Researchers unveil nearly invisible brain-computer interface

A micro-scale brain sensor placed between hair follicles. Credit: W. Hong Yeo.

Georgia Tech researchers have developed an almost imperceptible microstructure brain sensor to be inserted into the minuscule spaces between hair follicles and slightly under the skin. The sensor offers high-fidelity signals and makes the continuous use of brain-computer interfaces (BCI) in everyday life possible.

BCIs create a direct communication pathway between the brain’s electrical activity and external devices such as electroencephalography devices, computers, robotic limbs, and other brain monitoring devices. Brain signals are commonly captured non-invasively with electrodes mounted on the surface of the human scalp using conductive electrode gel for optimum impedance and data quality. More invasive signal capture methods such as brain implants are possible, but this research seeks to create sensors that are both easily placed and reliably manufactured.

Hong Yeo, the Harris Saunders Jr. Professor in the George W. Woodruff School of Mechanical Engineering, combined the latest microneedle technology with his deep expertise in wearable sensor technology that may allow stable brain signal detection over long periods and easy insertion of a new painless, wearable microneedle BCI wireless sensor that fits between hair follicles.

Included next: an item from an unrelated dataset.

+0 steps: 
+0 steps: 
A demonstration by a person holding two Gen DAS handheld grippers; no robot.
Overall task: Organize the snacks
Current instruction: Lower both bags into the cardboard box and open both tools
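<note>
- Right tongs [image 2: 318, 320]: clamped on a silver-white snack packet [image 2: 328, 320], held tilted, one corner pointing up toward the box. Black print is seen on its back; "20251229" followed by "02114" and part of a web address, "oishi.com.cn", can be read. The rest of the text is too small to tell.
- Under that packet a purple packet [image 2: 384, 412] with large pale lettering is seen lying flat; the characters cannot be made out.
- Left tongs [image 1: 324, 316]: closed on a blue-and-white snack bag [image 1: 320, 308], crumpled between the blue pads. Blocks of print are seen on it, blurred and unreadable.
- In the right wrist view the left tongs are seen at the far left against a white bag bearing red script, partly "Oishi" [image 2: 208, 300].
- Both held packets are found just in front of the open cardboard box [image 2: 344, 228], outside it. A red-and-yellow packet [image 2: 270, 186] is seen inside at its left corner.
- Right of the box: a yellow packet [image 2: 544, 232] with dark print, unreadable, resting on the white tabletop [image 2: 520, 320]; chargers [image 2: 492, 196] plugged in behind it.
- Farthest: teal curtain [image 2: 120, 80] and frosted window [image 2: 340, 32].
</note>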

The skin placement and extremely small size of this new wireless brain interface could offer a variety of benefits over traditional gel or dry electrodes.

“I started this research because my main goal is to develop new sensor technology to support health care and I had previous experience with brain-computer interfaces and flexible scalp electronics,” said Yeo, who is also a faculty member in Georgia Tech’s Institute for People and Technology. “I knew we needed better BCI sensor technology and discovered that if we can slightly penetrate the skin and avoid hair by miniaturizing the sensor, we can dramatically increase the signal quality by getting closer to the source of the signals and reduce unwanted noise.”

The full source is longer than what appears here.